Мегрэ обернулся к Лапуэнту:

— Позвони на вокзал Монпарнас и спроси, какие поезда идут во второй половине дня на Пуатье. Вызови комиссара вокзальной полиции.

Мегрэ говорил, понизив голос, но если бы хозяйка следила за его губами, она могла бы угадать слова.

— Попроси его навести справки у вокзальных служащих, особенно в кассах. Сообщи приметы Каласа.

Телефонная кабина здесь помещалась не в глубине зала, как обычно, а возле входа. Лапуэнт попросил жетон и направился к застекленной двери. На улице уже стемнело, наплывал голубоватый сумрак. Мегрэ стоял спиной к двери и резко обернулся, услышав, как сорвался с места Лапуэнт. Ему показалось, что он увидел бегущего по тротуару человека, молодое лицо которого в полумраке было бледным и бесформенным.

Лапуэнт повернул дверную ручку и тоже бросился бегом в сторону бульвара Ла Виллет. Он не успел закрыть за собой дверь, и Мегрэ тоже выскочил на тротуар. Вдали он едва различил два бегущих силуэта, тотчас исчезнувших, но стремительный топот еще раздавался некоторое время.
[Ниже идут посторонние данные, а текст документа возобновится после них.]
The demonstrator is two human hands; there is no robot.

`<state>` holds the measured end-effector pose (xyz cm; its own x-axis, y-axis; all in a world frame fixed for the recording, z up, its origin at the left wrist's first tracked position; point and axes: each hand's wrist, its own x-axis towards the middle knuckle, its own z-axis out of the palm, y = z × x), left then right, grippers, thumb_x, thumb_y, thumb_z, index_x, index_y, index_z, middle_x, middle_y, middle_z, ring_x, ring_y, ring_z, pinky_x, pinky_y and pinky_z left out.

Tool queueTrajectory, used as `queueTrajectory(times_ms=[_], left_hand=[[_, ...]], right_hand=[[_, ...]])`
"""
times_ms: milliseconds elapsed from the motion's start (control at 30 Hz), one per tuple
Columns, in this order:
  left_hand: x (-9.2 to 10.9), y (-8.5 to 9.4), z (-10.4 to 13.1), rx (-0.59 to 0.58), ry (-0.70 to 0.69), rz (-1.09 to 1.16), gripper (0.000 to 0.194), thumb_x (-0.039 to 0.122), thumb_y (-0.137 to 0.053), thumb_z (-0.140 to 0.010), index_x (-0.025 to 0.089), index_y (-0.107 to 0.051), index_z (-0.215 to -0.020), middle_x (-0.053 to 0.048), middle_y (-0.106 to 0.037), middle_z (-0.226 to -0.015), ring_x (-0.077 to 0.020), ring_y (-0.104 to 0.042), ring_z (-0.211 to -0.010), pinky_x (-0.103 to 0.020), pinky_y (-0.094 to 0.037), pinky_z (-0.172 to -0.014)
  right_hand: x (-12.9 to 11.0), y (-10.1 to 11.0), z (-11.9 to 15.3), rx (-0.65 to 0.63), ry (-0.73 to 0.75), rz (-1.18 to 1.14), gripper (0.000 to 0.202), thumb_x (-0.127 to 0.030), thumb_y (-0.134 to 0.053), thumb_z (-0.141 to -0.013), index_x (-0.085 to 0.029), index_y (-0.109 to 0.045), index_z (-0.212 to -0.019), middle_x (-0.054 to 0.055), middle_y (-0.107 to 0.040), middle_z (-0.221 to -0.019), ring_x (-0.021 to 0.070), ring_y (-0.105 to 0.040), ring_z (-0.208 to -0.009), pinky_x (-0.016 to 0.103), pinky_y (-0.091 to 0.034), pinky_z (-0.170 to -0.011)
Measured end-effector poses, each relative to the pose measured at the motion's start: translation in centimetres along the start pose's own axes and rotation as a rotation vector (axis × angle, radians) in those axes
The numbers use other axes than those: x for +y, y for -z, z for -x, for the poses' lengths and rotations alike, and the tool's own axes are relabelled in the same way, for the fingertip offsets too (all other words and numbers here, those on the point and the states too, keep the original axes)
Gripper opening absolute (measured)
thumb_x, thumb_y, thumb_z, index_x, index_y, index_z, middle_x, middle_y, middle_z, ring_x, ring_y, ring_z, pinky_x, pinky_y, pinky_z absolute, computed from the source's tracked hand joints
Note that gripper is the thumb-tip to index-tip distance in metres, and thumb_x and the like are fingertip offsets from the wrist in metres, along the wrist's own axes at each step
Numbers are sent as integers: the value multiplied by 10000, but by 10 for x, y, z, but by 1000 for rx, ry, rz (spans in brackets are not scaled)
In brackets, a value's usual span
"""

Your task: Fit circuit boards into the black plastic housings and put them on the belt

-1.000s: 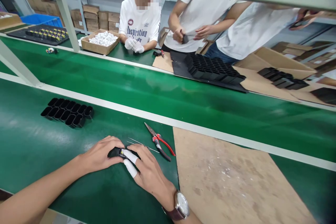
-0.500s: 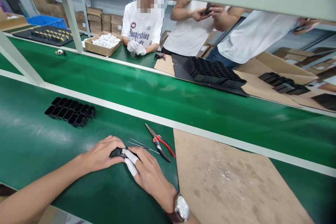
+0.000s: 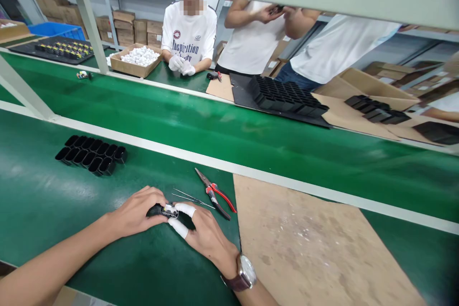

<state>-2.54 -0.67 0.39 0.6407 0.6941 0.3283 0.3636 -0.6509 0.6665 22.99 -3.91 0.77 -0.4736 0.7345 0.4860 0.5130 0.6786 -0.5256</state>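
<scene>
My left hand (image 3: 139, 211) is closed around a small black plastic housing (image 3: 155, 210), held on its side just over the green bench. At the housing's right end shows a circuit board (image 3: 169, 211) with white and yellow parts; how deep it sits inside I cannot tell. White finger cots cover the thumb and forefinger of my right hand (image 3: 204, 230), which pinch that end from above and below. Thin metal tweezers (image 3: 193, 198) lie just beyond my right hand, beside red-and-black long-nose pliers (image 3: 215, 194).
Several black housings (image 3: 91, 154) stand in rows at the left. A cardboard sheet (image 3: 308, 239) covers the bench at right. Beyond a white rail (image 3: 172, 152) runs a green belt (image 3: 179, 114). Across it are co-workers, a box (image 3: 136, 69) of white pieces and more black housings (image 3: 287, 98).
The right thumb and forefinger have spread apart around the housing's end, so more of the circuit board shows. The whole view has shifted slightly. The left hand keeps its hold.
</scene>
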Motion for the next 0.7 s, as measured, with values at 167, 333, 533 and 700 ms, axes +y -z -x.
queueTrajectory(times_ms=[167, 333, 533, 700], left_hand=[[-2, -1, 0, 2, -25, -6, 225, 348, -677, -1032, 242, -546, -1181, -67, -721, -1155, -236, -690, -1075, -380, -514, -913], [-4, -2, 1, 0, 1, -6, 238, 349, -703, -1014, 238, -562, -1170, -64, -718, -1143, -232, -687, -1058, -374, -535, -901], [-1, -2, 0, -12, 16, 8, 227, 342, -692, -1019, 243, -561, -1175, -60, -712, -1142, -236, -683, -1065, -384, -533, -918], [5, -2, -1, -16, 89, -34, 262, 311, -692, -992, 240, -570, -1213, -60, -677, -1103, -241, -655, -1002, -380, -530, -871]], right_hand=[[2, 2, -1, 11, 25, 15, 316, -259, -657, -1034, -199, -560, -1329, 112, -768, -1176, 249, -773, -1021, 400, -651, -863], [5, 7, -5, -32, 139, 104, 275, -259, -686, -1020, -191, -610, -1275, 110, -761, -1160, 244, -757, -1024, 405, -632, -875], [5, 10, -8, -69, 121, 17, 196, -272, -661, -1039, -214, -631, -1223, 84, -743, -1153, 224, -727, -1005, 396, -614, -860], [11, 15, -9, 40, -28, 102, 306, -231, -620, -1051, -188, -569, -1350, 122, -697, -1224, 262, -674, -1100, 458, -586, -940]])
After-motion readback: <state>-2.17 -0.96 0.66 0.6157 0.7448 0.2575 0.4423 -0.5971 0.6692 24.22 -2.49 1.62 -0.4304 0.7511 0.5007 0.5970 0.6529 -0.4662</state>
Лапуэнт, наверное, узнал кого-то за дверью. Хотя Мегрэ не успел почти ничего увидеть, ему казалось, что он понял. Только что промелькнувший человек соответствовал описанию того парня на велосипеде, который уже удирал утром при приближении полицейского, когда водолаз работал на дне канала.
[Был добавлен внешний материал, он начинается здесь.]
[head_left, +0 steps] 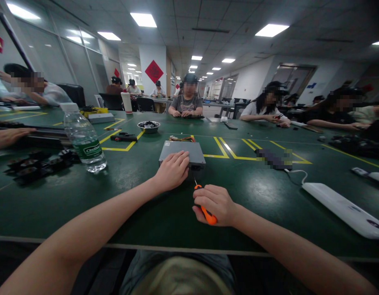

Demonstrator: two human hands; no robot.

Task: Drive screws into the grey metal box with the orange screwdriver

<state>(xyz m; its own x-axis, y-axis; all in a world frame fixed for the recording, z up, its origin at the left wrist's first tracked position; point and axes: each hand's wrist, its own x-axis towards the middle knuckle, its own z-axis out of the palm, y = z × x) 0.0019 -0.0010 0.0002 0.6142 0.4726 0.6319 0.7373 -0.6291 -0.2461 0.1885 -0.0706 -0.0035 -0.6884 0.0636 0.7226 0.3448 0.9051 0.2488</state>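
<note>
A grey metal box with a black socket on its near face sits on the dark green tabletop, set back from the table's pale near edge. A stretch of green surface runs between box and edge, crossed by the person's forearms. Behind the box lies a bundle of multicoloured cables, and yellow tape lines run to its right. Well to its left stands a clear plastic bottle with a green label; well to its right, nearer the edge, lies a long white plastic device.

The left hand rests on the box's top, fingers extended and close together; the thumb's position cannot be told. The right hand, in front of the box, has its fingers curled around an orange-and-black-handled screwdriver. The thin shaft points at the box's near face; whether the tip touches cannot be told.
</note>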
— Вы знаете его? — спросил он у хозяйки бара.

— Кого?

Настаивать было бесполезно. Впрочем, возможно, в тот момент она и не смотрела в сторону улицы.

— Здесь всегда так спокойно?

— Когда как. Зависит от дня. И от часа. Словно подтверждая ее слова, послышался гудок, возвещавший о конце рабочего дня на окрестных верфях. Еще через несколько минут за дверью раздались голоса, она открылась, закрылась и еще открывалась раз десять, пока люди усаживались за столики либо останавливались, как Мегрэ, у стойки.

У многих хозяйка не спрашивала, что им подать, и молча ставила перед ними их обычный напиток.